**PROMPT**
The copy you give must match the lines from the top of the data through the line containing "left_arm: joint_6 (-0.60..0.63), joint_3" exactly, and it must hold no pictures.

--- START ---

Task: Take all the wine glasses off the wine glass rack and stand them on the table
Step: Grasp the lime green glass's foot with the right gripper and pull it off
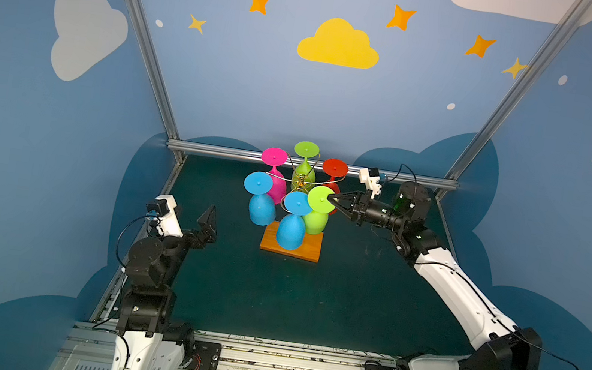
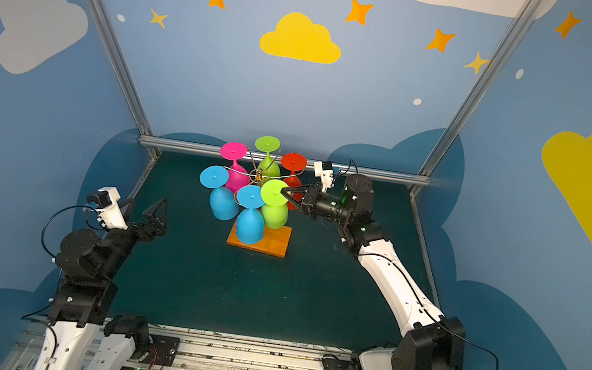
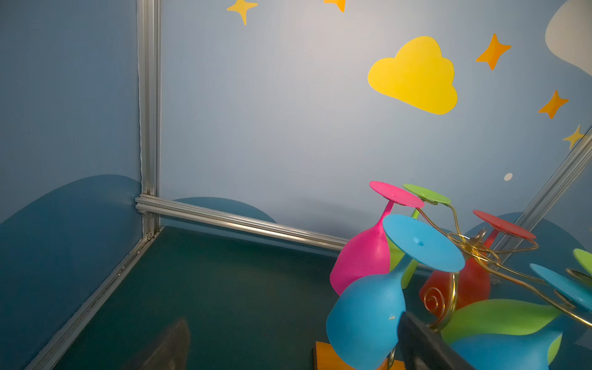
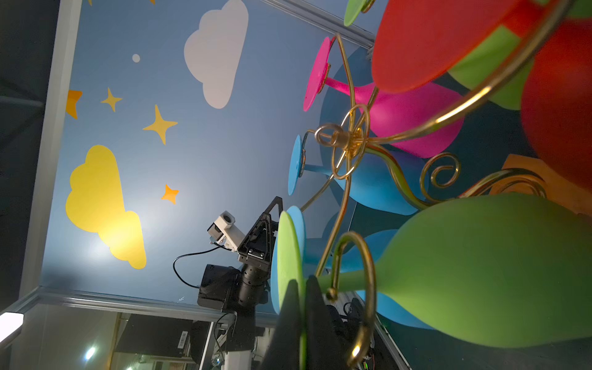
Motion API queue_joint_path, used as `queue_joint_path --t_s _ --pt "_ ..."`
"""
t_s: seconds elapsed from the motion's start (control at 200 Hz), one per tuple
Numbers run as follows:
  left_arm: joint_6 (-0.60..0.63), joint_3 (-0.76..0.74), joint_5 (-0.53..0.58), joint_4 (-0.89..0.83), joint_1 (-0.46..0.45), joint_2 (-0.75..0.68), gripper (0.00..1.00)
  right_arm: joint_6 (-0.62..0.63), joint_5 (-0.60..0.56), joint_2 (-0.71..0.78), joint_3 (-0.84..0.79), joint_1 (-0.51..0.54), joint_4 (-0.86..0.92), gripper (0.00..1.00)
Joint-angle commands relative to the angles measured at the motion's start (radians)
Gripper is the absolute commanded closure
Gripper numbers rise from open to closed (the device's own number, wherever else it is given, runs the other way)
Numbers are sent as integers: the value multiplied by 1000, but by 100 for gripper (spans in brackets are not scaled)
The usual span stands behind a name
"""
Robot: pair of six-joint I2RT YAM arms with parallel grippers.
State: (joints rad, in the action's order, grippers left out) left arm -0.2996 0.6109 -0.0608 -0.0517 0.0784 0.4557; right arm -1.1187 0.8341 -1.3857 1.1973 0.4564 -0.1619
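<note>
Right wrist view: the right hand (image 4: 302, 283) is clamped tight on the rim of the round foot of the lime-green matte wine glass (image 4: 480, 272). The glass hangs upside down, its stem cradled in a curled arm of the thin gold wire wine glass rack (image 1: 309, 250), which stands on an orange-brown wooden base. A sky-blue upside-down glass (image 1: 291, 228) hangs just beside it. Their two foot discs overlap in both top views, and I cannot tell whether they touch. A red upside-down glass (image 1: 335, 168) hangs close behind the right hand. The rack stands at the rear middle of the dark green tabletop (image 1: 270, 300), near the aluminium rear rail (image 1: 213, 150). Bare tabletop spreads in front of the base and off to the right. The left hand (image 2: 143, 211) hovers near the tabletop's left edge, fingers spread wide, holding nothing, well apart from the rack.
</note>
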Motion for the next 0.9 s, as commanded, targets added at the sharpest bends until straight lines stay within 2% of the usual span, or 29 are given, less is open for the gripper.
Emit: queue_joint_path --t_s 0.0,0.896 --pt "-3 -7 -8 19 5 -10 0 8 2 -14 45 7 -40 100" --pt "0 -8 -4 21 5 -10 0 -83 -28 -77 75 -89 -146 100"
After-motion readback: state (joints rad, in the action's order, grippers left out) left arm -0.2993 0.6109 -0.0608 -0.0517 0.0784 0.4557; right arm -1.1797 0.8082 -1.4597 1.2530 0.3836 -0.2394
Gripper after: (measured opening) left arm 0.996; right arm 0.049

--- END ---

**EXERCISE RESULT**
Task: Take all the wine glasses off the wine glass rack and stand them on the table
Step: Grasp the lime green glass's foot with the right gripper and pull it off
Motion API queue_joint_path, used as `queue_joint_path --t_s _ --pt "_ ..."`
"""
t_s: seconds elapsed from the motion's start (control at 200 Hz), one per tuple
Numbers run as follows:
  left_arm: joint_6 (-0.60..0.63), joint_3 (-0.76..0.74), joint_5 (-0.53..0.58), joint_4 (-0.89..0.83), joint_1 (-0.46..0.45), joint_2 (-0.75..0.68), gripper (0.00..1.00)

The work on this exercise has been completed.